Here is our complete architecture for this system:

The cost of using Kinesis Data Analytics depends on how many Kinesis Processing Units (KPUs) your application requires. AWS automatically determines how many KPUs it needs, so there is no need to select a number. Our application ended up using only one KPU, occasionally scaling up to two KPUs to process a 20 GB per hour stream. The output processing Lambda function was invoked once every minute and took about 3–4 seconds of execution time.

All this sounds nice, but what if the monitoring system itself fails? Who’s going to monitor the monitoring system? We have set two CloudWatch alarms to monitor the monitoring system. We’re watching the ‘MillisBehindLatest’ metric of our new Kinesis Data Analytics application, to make sure that the application does not fall behind its input stream. ‘MillisBehindLatest’ metric indicates how far behind your application is reading from its input source. If it’s falling behind, there is a problem on the input side of your application. We’re also watching the duration of the output Lambda function, to make sure that output processing is working well and does not cause any throttling in the application.

Some key points we have learned along the way:

  • You MUST define an input schema for your Kinesis Data Analytics application. Otherwise, the application will guess the schema, and if it’s wrong, you’ll have lots of parsing errors and thus missing data.
  • There are three datetime options you can use when you’re processing a stream. Look at this AWS documentation page to understand them well.
  • The Kinesis Data Analytics application can put pressure on your input stream.
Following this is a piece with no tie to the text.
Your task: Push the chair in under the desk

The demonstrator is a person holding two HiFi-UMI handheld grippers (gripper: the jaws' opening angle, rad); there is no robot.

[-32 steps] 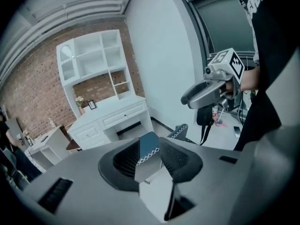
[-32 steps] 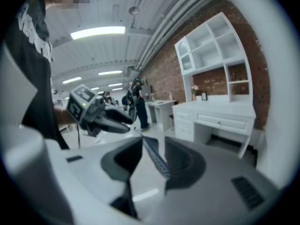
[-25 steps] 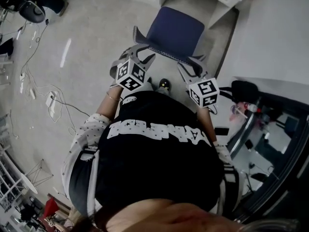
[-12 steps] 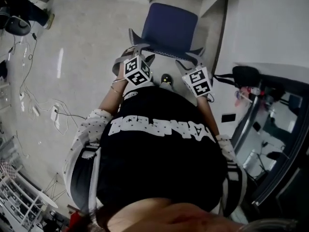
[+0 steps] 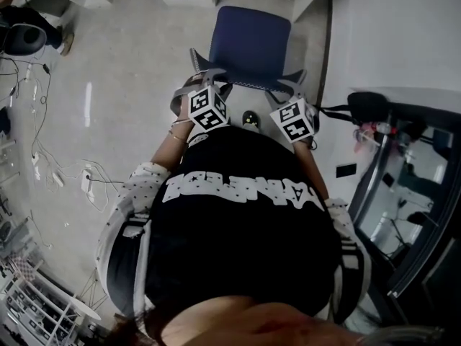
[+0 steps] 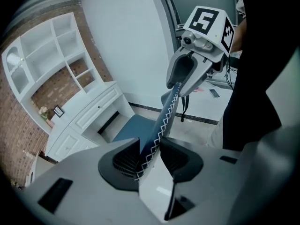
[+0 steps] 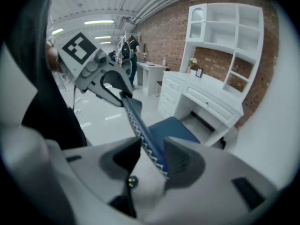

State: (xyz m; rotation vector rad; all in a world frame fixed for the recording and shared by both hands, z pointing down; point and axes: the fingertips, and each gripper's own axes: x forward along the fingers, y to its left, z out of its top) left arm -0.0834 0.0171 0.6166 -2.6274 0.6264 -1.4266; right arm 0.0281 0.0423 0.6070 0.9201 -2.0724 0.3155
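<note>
Chair point(image 5: 250, 38) stands at twelve o'clock from the person, its blue seat facing the desk's point(image 7: 206, 104) kneehole but not yet under it. Both sets of jaws have just been closing on the top edge of the backrest point(image 5: 248, 80). The left hand-held gripper point(image 6: 149, 154) pinches the eleven o'clock end and the right hand-held gripper point(image 7: 152, 156) the one o'clock end, with the stitched rim filling each wide gap.

The likely trouble, I judge, is an uneven shove: it would swing the seat so that a corner strikes the drawer pedestal point(image 7: 171, 97) at eleven o'clock. The thin rim could also slide out of the pads.

The drawers are shut, their contents hidden. The hutch's point(image 7: 225, 36) open cubbies look bare, and a small frame point(image 7: 199, 72) stands on the desk beneath.
</note>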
If your input stream is already being used by other applications, then track the ‘ReadProvisionedThroughputExceeded’ metric of your input stream, to make sure that your input stream is keeping up with all the GetRecords requests. ‘ReadProvisionedThroughputExceeded’ metric will tell you what percentage of GetRecords requests are throttled in your input stream. If this metric is increasing, you should consider the parallelization of your input stream.

Here is a great Best Practices documentation from AWS, which talks about the key points I mentioned here, monitoring the application, and more. Make sure to go through it before taking your Kinesis Data Analytics application to live.
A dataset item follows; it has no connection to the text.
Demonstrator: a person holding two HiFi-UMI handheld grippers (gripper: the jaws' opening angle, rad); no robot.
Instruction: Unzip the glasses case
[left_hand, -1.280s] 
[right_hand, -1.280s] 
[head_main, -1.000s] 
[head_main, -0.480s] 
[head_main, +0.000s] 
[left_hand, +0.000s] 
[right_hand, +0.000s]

Photo by Diego Jimenez on Unsplash

We wanted a quick visualization of our clickstream data, with minimal maintenance and easy setup. This architecture gave us exactly that. There are still many more components that can be added to this system like statistical data profiling (e.g. mean, median, min/max, variance, skewness, grouped aggregations, etc.), anomaly detection, or forecasting.

We started to use Kinesis Data Analytics in other architectures, as a preprocessing step to transform the streaming data for a destination application. Previously, each destination application had to transform the whole clickstream data for its own usage, which meant that the data transformation was done in the destination application (in Python or Scala for us) using third party libraries and lots of memory. When the data transformation step is done in SQL with Kinesis Data Analytics, the destination application doesn’t have to transform the data. This reduces the computation cost, memory cost, and the amount of code required in the destination applications. Some data transformations are done much easier in SQL compared to Python or Scala.

We loved the fact that it was so easy to set up the Kinesis Data Analytics application and get the results quickly. This architecture is helping us to gain better insights about our clickstream data and is also serving us as a base to create a more advanced monitoring system.